---- Recorded information

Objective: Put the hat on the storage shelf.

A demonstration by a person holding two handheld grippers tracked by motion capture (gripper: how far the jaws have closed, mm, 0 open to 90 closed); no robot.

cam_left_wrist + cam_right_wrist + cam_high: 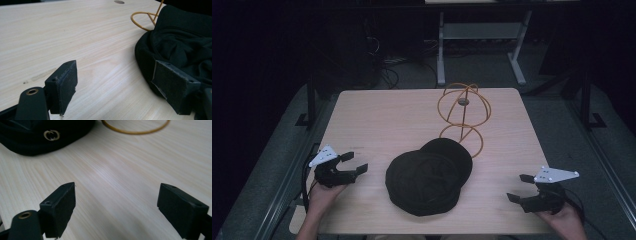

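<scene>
A black cap lies crumpled near the front middle of the light wooden table. Behind it stands a golden wire stand with a ball-shaped top and a ring base. My left gripper is open at the table's left, a short way from the cap. In the left gripper view the cap lies just past the right jaw, with the stand's ring base beyond. My right gripper is open at the front right, with bare wood between its jaws. The right gripper view shows the cap with a round metal emblem.
The stand's ring base lies on the wood ahead of the right gripper. A small round hole marks the tabletop far back. Beyond the table stand white desk legs and cables on a dark floor.
</scene>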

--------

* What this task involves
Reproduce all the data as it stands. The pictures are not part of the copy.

* Exercise output
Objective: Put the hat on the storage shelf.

A demonstration by a person holding two handheld grippers tracked by motion capture (gripper: how far the jaws have closed, mm, 0 open to 90 closed); no robot.

cam_left_wrist + cam_right_wrist + cam_high: 

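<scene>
A black cap lies crumpled near the front middle of the light wooden table. Behind it stands a golden wire stand with a ball-shaped top and a ring base. My left gripper is open at the table's left, a short way from the cap. In the left gripper view the cap lies just past the right jaw, with the stand's ring base beyond. My right gripper is open at the front right, with bare wood between its jaws. The right gripper view shows the cap with a round metal emblem.
The stand's ring base lies on the wood ahead of the right gripper. A small round hole marks the tabletop far back. Beyond the table stand white desk legs and cables on a dark floor.
</scene>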

Nothing else is required for this exercise.